Chudleigh Ventures Inc. ("Chudleigh") (TSX VENTURE:CLV.P), a Capital Pool
Company, is pleased to announce it will increase the size of its previously
announced private placement that will close concurrently with its Qualifying
Transaction. Chudleigh now intends to offer (the "Offering") a minimum of 24.4
million units and a maximum of 34 million units, at a subscription price of
$0.25 per unit, for gross proceeds of between $6.1 million and $8.5 million.

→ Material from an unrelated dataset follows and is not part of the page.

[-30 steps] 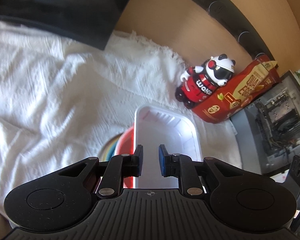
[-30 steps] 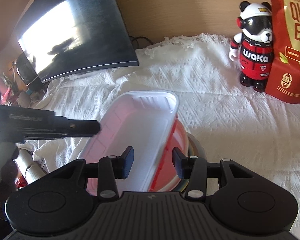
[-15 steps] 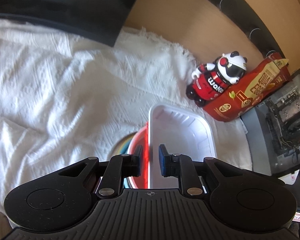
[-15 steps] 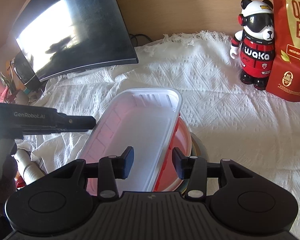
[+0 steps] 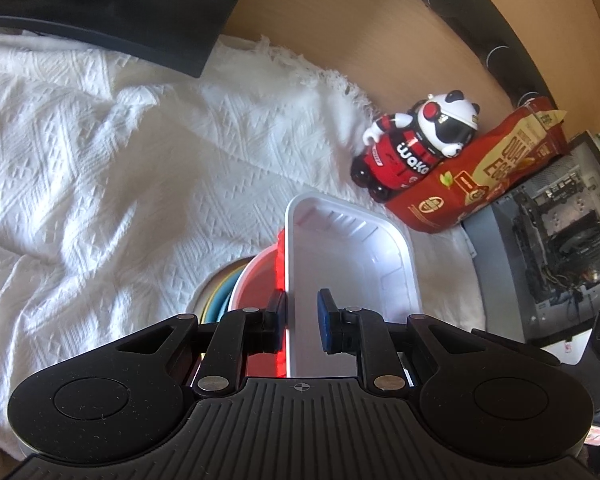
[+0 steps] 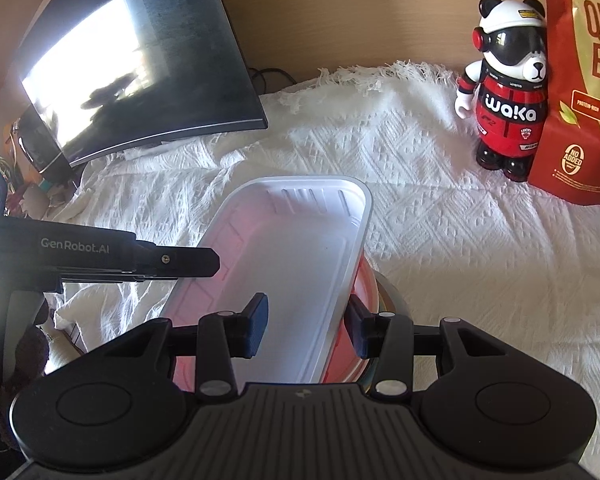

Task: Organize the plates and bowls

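Left wrist view: the left hand-held gripper (image 5: pixel 302 322) sits low in the frame with its jaws nearly together, straddling the left rim of the white tray (image 5: pixel 352 264); the outer pad is against the rim, but a gap shows on the inner side, so a firm pinch cannot be confirmed. In the right wrist view the right hand-held gripper (image 6: pixel 306 328) stands at a moderate opening across the tray's right wall; whether its pads press on that wall I cannot tell. The tray lies tilted on top of a red bowl (image 5: pixel 260 280), which in turn rests on a stack of coloured plates (image 5: pixel 216 288) at the lower middle of both frames.

The step in hand looks like seating the tray onto the stack, or lifting it clear to sort it. Either way the next move calls for both hands working evenly, since the tray is thin, light and perched at a slant on a round bowl, so it could slip sideways.

The bench is covered by a rumpled white woven cloth (image 6: pixel 440 240). A dark curved monitor (image 6: pixel 140 60) fills the upper left, a panda figurine (image 6: pixel 504 108) and a red food pouch (image 6: pixel 580 80) stand at the upper right against a wooden wall, and an open computer case (image 5: pixel 560 240) shows at the right edge of the left view.
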### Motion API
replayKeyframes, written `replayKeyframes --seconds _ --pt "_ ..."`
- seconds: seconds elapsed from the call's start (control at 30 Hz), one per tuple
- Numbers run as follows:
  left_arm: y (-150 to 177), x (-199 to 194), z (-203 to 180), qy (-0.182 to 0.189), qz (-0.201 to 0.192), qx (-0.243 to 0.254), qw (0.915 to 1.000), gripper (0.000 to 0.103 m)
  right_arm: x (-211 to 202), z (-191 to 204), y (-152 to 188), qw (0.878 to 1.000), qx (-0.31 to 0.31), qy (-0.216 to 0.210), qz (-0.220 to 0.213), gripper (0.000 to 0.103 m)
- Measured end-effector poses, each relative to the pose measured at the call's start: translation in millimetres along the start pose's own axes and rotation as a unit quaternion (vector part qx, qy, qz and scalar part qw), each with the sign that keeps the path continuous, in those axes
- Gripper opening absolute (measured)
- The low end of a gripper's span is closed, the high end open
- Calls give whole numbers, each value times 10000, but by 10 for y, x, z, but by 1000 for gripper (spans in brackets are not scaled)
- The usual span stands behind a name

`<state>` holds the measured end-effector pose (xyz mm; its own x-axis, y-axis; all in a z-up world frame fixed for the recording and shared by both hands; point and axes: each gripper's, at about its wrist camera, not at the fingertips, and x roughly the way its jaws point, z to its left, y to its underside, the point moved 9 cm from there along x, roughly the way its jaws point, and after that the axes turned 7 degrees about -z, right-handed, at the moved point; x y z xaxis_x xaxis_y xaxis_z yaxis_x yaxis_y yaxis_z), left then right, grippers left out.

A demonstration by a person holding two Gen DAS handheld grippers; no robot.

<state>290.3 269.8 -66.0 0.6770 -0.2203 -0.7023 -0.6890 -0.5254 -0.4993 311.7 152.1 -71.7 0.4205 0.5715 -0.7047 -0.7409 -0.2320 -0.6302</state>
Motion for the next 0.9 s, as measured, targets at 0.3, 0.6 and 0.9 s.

Each unit will consist of one common share and 1/2 warrant, each whole warrant
entitling the holder to acquire one additional common share at a purchase price
of $0.40 for a 24 month period.


Chudleigh had previously announced on November 7, 2008 and September 29, 2008
the terms of its Qualifying Transaction (as that term is defined by the policies
of the TSX Venture Exchange) whereby it will complete a business combination
with Sweet Diabetic Delight Foods Inc., doing business as Xylitol Canada
("Xylitol Canada"). Xylitol Canada entered into a joint venture with SunOpta
BioProcess Inc. ("SBI") on March 27, 2008 pursuant to which the parties
developed a proprietary xylitol production process (the "Joint Venture").
Xylitol Canada and SBI have entered into a non-binding term sheet whereby SBI
has agreed to contribute the assets developed in the Joint Venture to Xylitol
Canada and supply Xylitol Canada with sufficient feedstocks to enable Xylitol
Canada to operate a pilot production facility as well as provide assistance and
expertise for the operation of such a facility, in exchange for SBI becoming a
50% holder of Xylitol Canada's issued and outstanding common shares.

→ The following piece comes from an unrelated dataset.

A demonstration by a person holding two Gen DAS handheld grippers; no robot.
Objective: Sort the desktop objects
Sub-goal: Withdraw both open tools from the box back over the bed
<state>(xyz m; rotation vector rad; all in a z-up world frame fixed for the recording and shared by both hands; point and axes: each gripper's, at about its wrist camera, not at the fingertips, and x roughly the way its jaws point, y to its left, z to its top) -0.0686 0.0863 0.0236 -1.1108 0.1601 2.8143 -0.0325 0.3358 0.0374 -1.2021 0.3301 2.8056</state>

Canaccord Capital Corporation will act as lead agent and has agreed to act on a
commercially reasonable efforts basis with respect to the Offering. The proceeds
from the Offering will be used for the construction of a pilot plant to test
commercial scale production of xylitol, a natural sweetener, and for general
working capital purposes.


Completion of the transaction is subject to a number of conditions, including
but not limited to, Exchange acceptance. There can be no assurance that the
transaction will be completed as proposed or at all.

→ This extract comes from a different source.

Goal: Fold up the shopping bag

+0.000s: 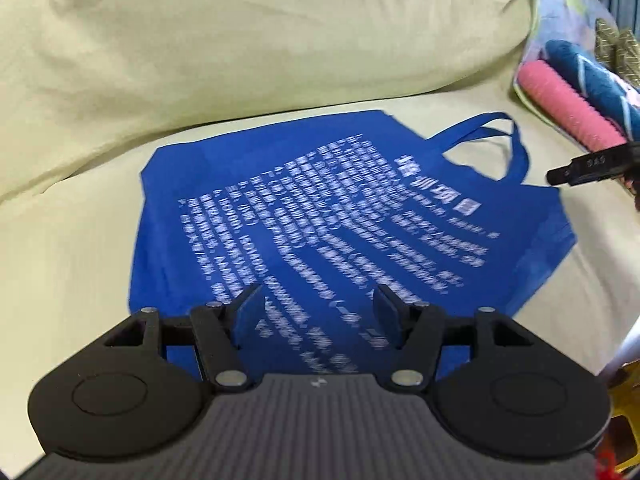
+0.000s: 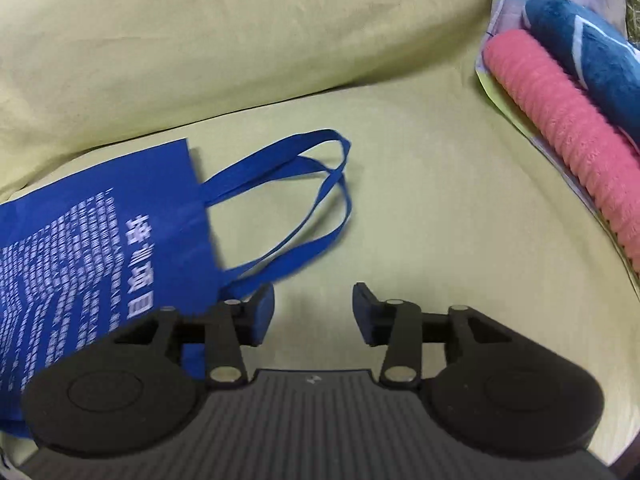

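Observation:
A blue shopping bag (image 1: 312, 216) with white print lies flat on a pale yellow-green sheet, its handles (image 1: 492, 136) spread toward the right. My left gripper (image 1: 318, 312) hovers open above the bag's near part, nothing between its pads. In the right wrist view the same bag (image 2: 92, 248) fills the left side, and its looped handles (image 2: 308, 196) lie on the sheet. My right gripper (image 2: 314, 312) stands open just right of the bag's edge, over bare sheet, holding nothing. A finger of the right gripper (image 1: 588, 168) pokes in at the right edge of the left wrist view.
A large pale cushion (image 1: 260, 40) rises behind the bag. At the far right lie a rolled pink towel (image 2: 568, 140) and a dark blue one (image 2: 592, 52) on patterned cloth. Bare sheet (image 2: 440, 208) stretches between the handles and the towels.

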`<state>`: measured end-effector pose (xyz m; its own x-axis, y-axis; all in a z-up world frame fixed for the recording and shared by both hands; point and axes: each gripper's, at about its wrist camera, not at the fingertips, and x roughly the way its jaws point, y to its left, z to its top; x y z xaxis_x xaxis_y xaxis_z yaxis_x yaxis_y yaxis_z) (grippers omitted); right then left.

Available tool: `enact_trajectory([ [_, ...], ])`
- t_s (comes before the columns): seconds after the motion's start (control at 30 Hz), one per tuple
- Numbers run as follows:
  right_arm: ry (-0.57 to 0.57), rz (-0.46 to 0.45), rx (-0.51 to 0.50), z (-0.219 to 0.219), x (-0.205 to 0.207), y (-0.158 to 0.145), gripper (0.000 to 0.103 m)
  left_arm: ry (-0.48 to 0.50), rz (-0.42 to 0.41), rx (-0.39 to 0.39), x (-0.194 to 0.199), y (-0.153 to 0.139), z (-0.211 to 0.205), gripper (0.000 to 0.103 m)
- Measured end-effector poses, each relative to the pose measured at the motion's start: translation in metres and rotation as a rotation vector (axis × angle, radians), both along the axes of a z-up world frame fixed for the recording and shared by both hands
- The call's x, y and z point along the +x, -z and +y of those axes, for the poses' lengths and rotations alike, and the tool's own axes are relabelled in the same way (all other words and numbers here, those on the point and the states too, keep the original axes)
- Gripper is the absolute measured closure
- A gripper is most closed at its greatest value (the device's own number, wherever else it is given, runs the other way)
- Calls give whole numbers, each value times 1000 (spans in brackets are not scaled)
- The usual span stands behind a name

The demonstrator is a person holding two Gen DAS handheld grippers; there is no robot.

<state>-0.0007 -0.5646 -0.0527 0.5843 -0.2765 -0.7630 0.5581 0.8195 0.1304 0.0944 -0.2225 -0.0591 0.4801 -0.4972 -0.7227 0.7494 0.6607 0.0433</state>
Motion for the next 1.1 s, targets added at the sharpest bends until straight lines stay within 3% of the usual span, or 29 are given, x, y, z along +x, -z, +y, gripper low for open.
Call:
enact_trajectory([
  [0.23,-61,-17,-64,44,-17,-18,56,-49,-4,4,-35,-9,24,41],
  [0.37,-80,-52,-65,67,-33,-32,47,-83,-19,-2,-54,-16,46,40],
  [0.47,-73,-78,-56,82,-50,-41,47,-118,-23,-23,-61,-20,68,39],
  [0.63,-10,-163,66,95,-86,-43,37,-222,6,-48,-55,-13,98,36],
  [0.8,64,-210,228,96,-102,-21,32,-304,75,-97,-33,-4,116,35],
  [0.93,132,-270,342,87,-90,-2,25,-349,143,-185,-6,-1,116,27],
  [1.03,205,-294,412,72,-68,17,24,-379,184,-186,17,11,108,29],
  [1.1,262,-310,466,61,-54,32,24,-402,214,-189,29,21,103,35],
])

Investors are cautioned that, except as disclosed in the management information
circular or filing statement to be prepared in connection with the transaction,
any information released or received with respect to the transaction may not be
accurate or complete and should not be relied upon. Trading in the securities of
a capital pool company should be considered highly speculative.